'Teenage Mutant Ninja Turtles'
Director: Jonathan Liebesman
Stars: Megan Fox, William Fichtner
2 (out of 5) Globes
Michael Bay only produced the new “Teenage Mutant Ninja Turtles,” which is one reason it’s over an hour shorter than the new “Transformers” and generally, at times, somewhat tolerable. It’s also — and here’s the rub — powerfully forgettable. The particulars of Bay’s films tend to slip out of the mind seconds after they hit the screen. But you never forget the pummeling — the trip into a bro-ish, sexist, sadistic mind.
“TMNT,” on the other hand, feels like a generic corporate product, designed to cut costs and offend the least amount of people. The biggest star is Megan Fox, the fallen Bay hottie who’s apparently gotten back into his good graces after publically comparing him to Hitler. (Perhaps he came to see her point.) She’s April O’Neil, intrepid reporter — or rather, a wannabe intrepid reporter who’s stuck on the fluff beat. “Four years of journalism school and this is what I get,” she barks during some humiliating escapade, when the real mistake was going to journalism school in this day and age.
While snooping into a new crime organization, O’Neil happens upon the turtle quartet and giant rat Splinter (voice of Tony Shalhoub, who sounds less like the sage master of every other incarnation and more just like Tony Shalhoub). In the ’80s TV show the foursome mixed heroics with California surfer dude pranksterism. They’re considerably toned down here. Michelangelo is the party guy, hanging out with a not very fun crew, and Donatello has been turned into a full-on tech nerd, with glasses. Raphael and Leonardo are interchangeably intense, even though the latter’s voiced, though you'd never notice, by Johnny Knoxville. There's a distinct shortage of groaning puns and "cowabunga"s.
Then again, they have little time for personalities. They’re too busy fighting baddies, led by a super-sized Shredder (Tohuru Masamune), who can fire his giant blades like boomerangs, and a tech shark (William Fichtner) with a pretty stupid game plan even for stupid game plans. (Basically he’s a billionaire whose plan is to become rich.) But we can’t quite see the fights. The action in the “Transformer” films, like all Bays, is often incomprehensible. But this is a different story. Director Jonathan Liebesman did “Battle: Los Angeles,” and he likes to shoot action in shaky long takes, the camera wobbling or crash-zooming for no particular reason.
That might work, but not with these turtles, who have been redesigned to be massive — huge hulking beasts with shells that look like they would knock them down. The cameras get so close to the action you can’t see anything but indecipherable green. Then again, the action is generic tussling anyway — a lot of busy scrambling to give the illusion of kinesis and burn the running time. There's a modestly involving chase down a snowy mountain, with the turtles leaping about around various cascading vehicles. But like every set piece, it overuses the “300” “speed ramping” process, with sudden bursts of slo-mo that by now seem like moves from a bygone era of action.

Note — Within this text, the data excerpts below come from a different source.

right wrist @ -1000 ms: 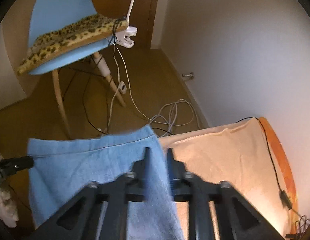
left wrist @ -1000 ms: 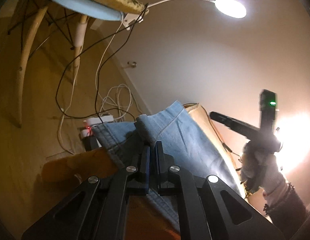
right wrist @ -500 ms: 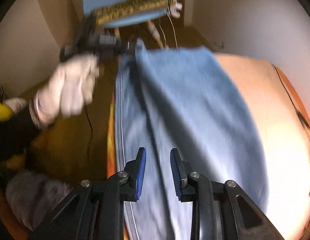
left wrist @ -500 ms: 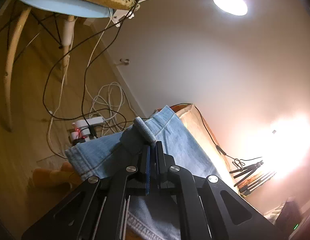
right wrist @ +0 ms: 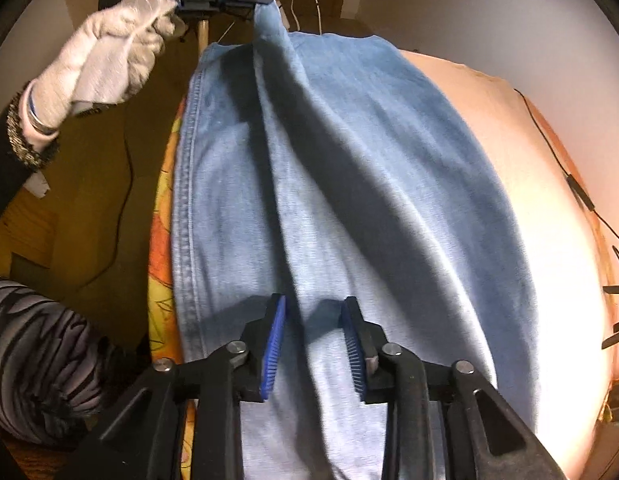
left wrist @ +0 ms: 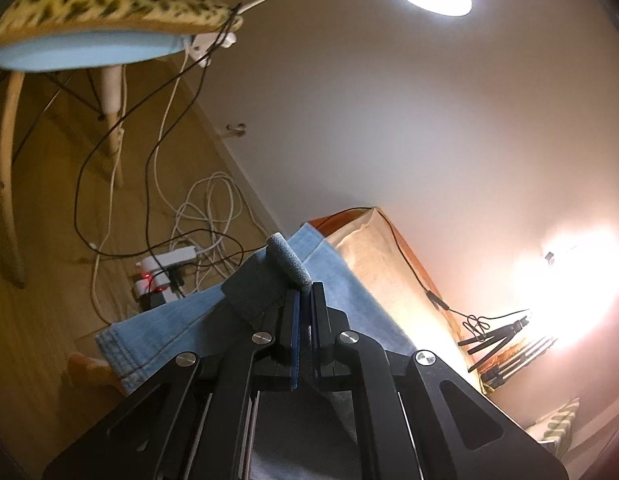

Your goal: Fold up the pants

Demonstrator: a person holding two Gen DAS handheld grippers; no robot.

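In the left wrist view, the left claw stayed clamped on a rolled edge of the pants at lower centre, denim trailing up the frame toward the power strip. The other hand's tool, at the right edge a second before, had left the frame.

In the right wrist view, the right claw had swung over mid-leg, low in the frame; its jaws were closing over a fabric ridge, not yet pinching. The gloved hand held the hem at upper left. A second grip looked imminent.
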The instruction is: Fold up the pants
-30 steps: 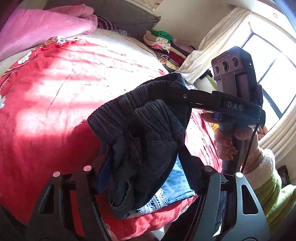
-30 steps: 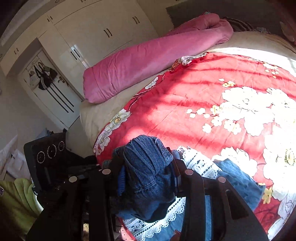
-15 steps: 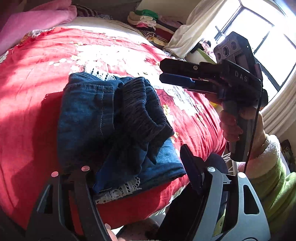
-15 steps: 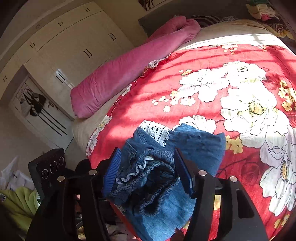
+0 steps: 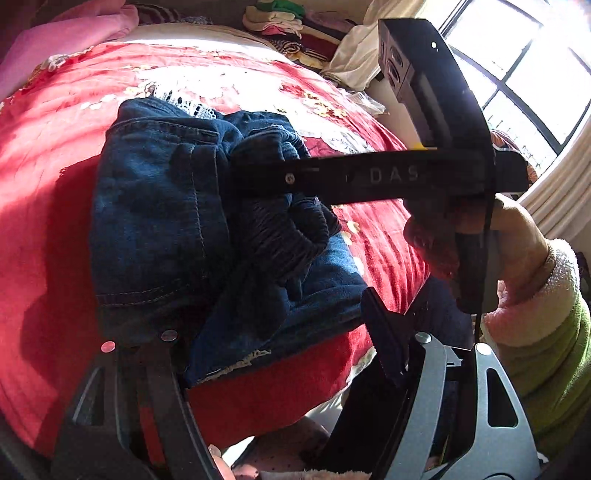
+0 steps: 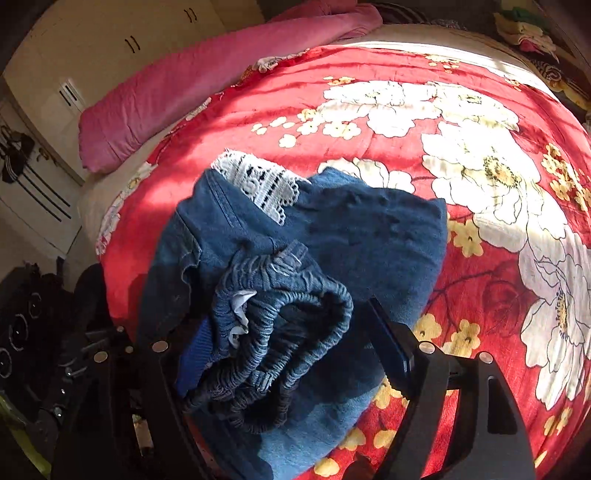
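Note:
Dark blue denim pants (image 6: pixel 369 236) lie bunched on the red flowered bedspread (image 6: pixel 369 122), near its front edge. White lace trim (image 6: pixel 258 181) shows at the far side. The gathered elastic waistband (image 6: pixel 280 314) lies on top, between the fingers of my right gripper (image 6: pixel 269 328). Its jaws are opening and the pads do not press the cloth. In the left wrist view my right gripper (image 5: pixel 251 179) reaches across above the pants (image 5: pixel 155 206) from the right. My left gripper (image 5: pixel 258 321) stands open at the near edge of the bundle, its right finger (image 5: pixel 384 332) apart from the cloth.
A rolled pink quilt (image 6: pixel 207 85) lies along the bed's far side, with a cream wardrobe (image 6: pixel 92 55) behind it. Folded clothes (image 5: pixel 288 22) are stacked at the bed's far end near a bright window (image 5: pixel 535 74). A hand in a green sleeve (image 5: pixel 546 350) holds the right gripper.
The pants hung from my shut right gripper a second ago; they have come down onto the bedspread and that gripper has opened and let go. Both grippers have sunk closer to the bed.

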A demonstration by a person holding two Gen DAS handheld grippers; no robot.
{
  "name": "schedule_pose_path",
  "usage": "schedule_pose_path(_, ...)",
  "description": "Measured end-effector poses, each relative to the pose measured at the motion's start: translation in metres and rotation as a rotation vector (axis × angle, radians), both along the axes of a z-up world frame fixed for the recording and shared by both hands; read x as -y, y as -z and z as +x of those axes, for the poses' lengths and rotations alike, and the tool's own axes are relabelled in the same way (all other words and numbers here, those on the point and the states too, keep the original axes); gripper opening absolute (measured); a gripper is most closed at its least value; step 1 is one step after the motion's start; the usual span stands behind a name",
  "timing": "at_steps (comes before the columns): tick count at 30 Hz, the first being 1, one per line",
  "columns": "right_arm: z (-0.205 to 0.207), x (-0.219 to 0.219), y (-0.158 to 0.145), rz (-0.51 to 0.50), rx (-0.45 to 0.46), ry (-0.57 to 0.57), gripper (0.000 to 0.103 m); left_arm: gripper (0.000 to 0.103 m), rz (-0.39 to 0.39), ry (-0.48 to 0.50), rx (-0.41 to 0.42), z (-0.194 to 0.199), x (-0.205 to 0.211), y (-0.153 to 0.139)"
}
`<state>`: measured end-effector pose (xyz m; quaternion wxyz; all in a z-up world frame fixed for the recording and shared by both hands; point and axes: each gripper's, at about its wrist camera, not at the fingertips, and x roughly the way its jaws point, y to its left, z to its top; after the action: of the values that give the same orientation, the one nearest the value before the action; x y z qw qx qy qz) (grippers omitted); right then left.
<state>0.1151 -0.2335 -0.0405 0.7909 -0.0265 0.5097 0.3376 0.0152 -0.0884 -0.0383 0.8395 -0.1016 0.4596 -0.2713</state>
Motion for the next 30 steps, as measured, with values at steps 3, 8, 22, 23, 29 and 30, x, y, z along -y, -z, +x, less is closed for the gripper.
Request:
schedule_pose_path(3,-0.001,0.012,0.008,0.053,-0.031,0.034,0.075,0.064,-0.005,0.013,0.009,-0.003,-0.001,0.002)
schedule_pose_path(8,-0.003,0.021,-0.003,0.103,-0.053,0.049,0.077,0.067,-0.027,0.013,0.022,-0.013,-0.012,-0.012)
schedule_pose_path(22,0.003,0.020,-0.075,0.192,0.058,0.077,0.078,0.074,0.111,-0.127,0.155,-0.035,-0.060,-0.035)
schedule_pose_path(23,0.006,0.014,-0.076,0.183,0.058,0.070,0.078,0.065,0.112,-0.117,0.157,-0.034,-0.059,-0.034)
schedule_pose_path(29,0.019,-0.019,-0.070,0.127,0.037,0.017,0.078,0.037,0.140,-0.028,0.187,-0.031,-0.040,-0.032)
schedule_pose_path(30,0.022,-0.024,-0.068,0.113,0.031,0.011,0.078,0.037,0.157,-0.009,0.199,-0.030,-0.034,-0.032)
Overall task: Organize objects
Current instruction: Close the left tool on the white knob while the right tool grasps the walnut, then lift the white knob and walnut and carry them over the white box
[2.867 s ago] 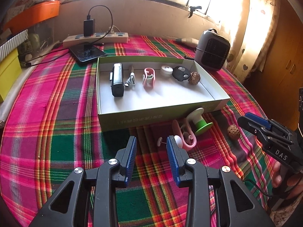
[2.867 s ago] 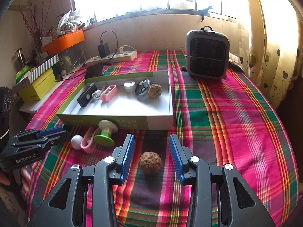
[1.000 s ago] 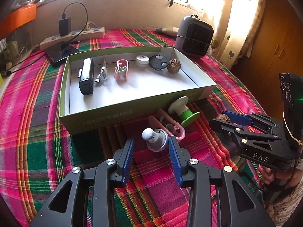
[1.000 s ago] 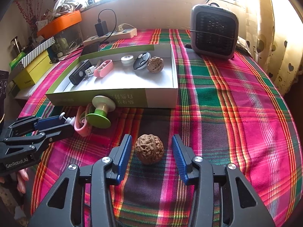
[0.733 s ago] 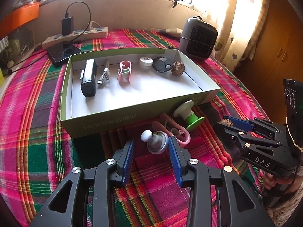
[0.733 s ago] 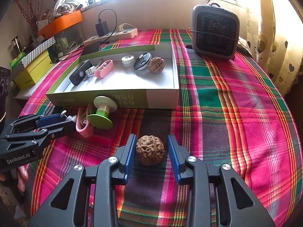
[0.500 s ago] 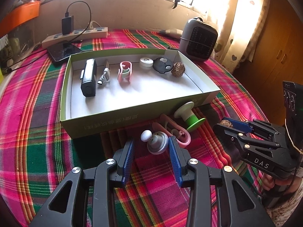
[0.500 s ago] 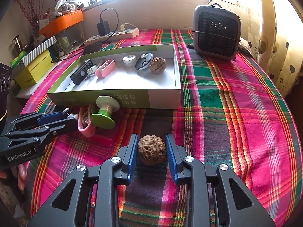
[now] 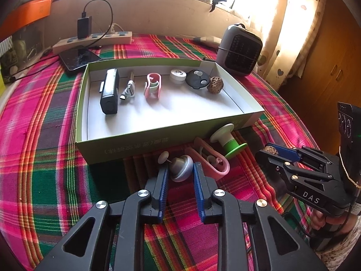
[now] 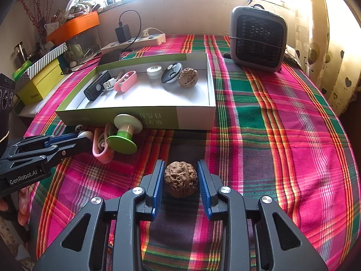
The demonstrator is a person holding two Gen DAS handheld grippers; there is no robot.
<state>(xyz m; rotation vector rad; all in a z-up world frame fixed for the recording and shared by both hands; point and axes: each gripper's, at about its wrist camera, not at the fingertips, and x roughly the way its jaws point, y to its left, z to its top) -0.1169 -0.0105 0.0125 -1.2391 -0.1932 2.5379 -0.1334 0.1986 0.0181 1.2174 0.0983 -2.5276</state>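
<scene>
My left gripper (image 9: 179, 171) is shut on a grey dome-shaped knob with a white ball tip (image 9: 180, 168), just in front of the green-sided box (image 9: 144, 145). My right gripper (image 10: 180, 178) is shut on a brown walnut (image 10: 180, 179) on the plaid cloth. The box holds a black device (image 9: 109, 90), a USB plug (image 9: 128, 90), a pink clip (image 9: 153, 85), a white disc (image 9: 177, 75), a black fob (image 9: 196, 82) and a second walnut (image 9: 215, 85). A pink clip (image 9: 211, 158) and a green-and-cream spool (image 9: 227, 140) lie outside the box.
A grey heater (image 10: 258, 38) stands at the back right. A power strip with charger (image 9: 92, 39) and a phone (image 9: 79, 58) lie behind the box. Yellow and orange boxes (image 10: 40, 83) crowd the left edge. The table edge curves close on the right.
Both grippers have closed: the left onto the grey knob, the right onto the walnut. Both moved slightly forward toward the box.
</scene>
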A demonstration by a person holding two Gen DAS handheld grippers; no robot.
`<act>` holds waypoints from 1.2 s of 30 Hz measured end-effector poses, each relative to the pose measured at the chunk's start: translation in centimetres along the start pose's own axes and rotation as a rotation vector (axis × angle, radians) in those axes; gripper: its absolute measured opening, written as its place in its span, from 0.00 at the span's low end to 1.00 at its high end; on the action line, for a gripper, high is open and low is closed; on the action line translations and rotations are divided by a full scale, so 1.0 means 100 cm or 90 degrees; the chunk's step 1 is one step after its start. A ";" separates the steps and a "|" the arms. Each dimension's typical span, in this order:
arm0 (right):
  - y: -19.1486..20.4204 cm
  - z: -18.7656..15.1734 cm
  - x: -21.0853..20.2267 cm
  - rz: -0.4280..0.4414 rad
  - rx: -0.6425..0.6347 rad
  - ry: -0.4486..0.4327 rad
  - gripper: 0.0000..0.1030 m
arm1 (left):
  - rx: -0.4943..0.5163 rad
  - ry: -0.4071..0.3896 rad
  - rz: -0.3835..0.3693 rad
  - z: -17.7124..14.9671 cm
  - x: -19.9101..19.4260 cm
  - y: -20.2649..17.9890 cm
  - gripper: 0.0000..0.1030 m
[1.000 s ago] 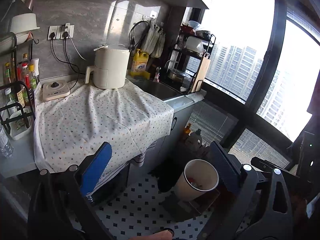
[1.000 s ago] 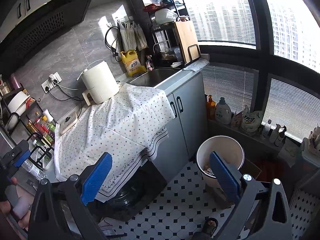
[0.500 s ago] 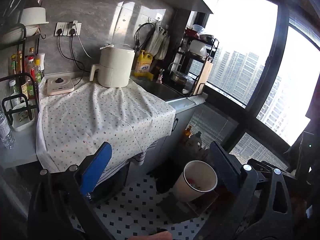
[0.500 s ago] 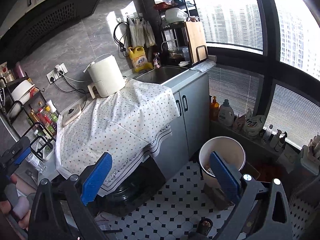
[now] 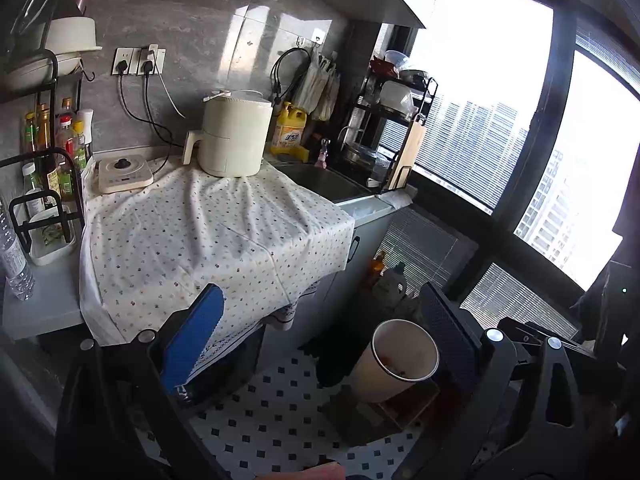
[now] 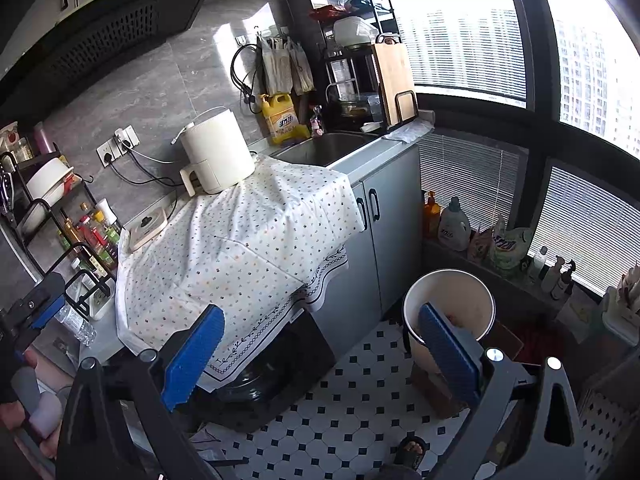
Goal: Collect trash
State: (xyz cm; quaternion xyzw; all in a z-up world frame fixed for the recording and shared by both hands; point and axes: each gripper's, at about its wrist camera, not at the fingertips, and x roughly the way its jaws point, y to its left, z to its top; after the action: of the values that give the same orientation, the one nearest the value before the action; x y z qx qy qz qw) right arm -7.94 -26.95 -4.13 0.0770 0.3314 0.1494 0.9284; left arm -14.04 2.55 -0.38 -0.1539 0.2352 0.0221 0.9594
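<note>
Both views shifted slightly since earlier. Left gripper (image 5: 324,344) and right gripper (image 6: 322,354) spread wide, empty. Bin (image 6: 472,300) on floor (image 6: 352,412) beside surface (image 6: 380,150).

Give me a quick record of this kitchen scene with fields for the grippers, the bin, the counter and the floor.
left gripper: open, empty
right gripper: open, empty
trash bin: white bucket on the floor by the cabinet, upright, some scraps inside
counter: dotted cloth draped over it, no trash visible on it
on the cloth: white air fryer, small white cooker
sink: right of the cloth, yellow detergent jug behind it
floor: black-and-white tile
</note>
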 end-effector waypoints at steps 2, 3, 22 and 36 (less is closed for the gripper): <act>0.000 -0.001 0.000 0.001 -0.001 0.001 0.92 | -0.003 0.000 0.000 0.000 -0.001 0.001 0.94; -0.001 -0.001 0.000 0.001 -0.001 0.002 0.92 | -0.003 0.001 0.000 0.001 -0.002 0.001 0.94; -0.003 0.002 -0.008 -0.032 0.027 -0.007 0.92 | 0.001 0.003 -0.009 0.005 -0.005 0.008 0.94; 0.002 -0.002 -0.007 -0.046 0.022 -0.004 0.92 | 0.000 -0.009 -0.010 0.006 -0.011 0.016 0.94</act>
State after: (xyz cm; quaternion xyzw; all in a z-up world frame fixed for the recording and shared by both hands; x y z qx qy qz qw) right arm -8.65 -26.93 -3.86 0.0813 0.3334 0.1099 0.9328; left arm -14.93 4.32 0.19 -0.1552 0.2273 0.0158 0.9612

That Fox isn’t very good actually isn’t her fault; she’s actually trying. Since her box office downfall, Fox has turned in pretty good and even funny work in “Friends with Money” and “This is 40.” Here, she isn’t the vacuous, long-legged kewpie doll from “Transformers”; she’s stressed and, early on, borderline crazy, freaking out her roommate with babble about giant, talking reptiles. But she goes too far; she’s actively annoying. And Will Arnett, as her coworker/wouldbe love interest, can’t seem to be inspired around her or the movie to ad-lib anything good. Then again, this is a movie that casts both Arnett and Fichtner and doesn’t even notice they look and very nearly sound alike. Say what you will about the endless Marvel numbers, but they’re slight but diverting. This is slight without being offensive — and where's the fun in that?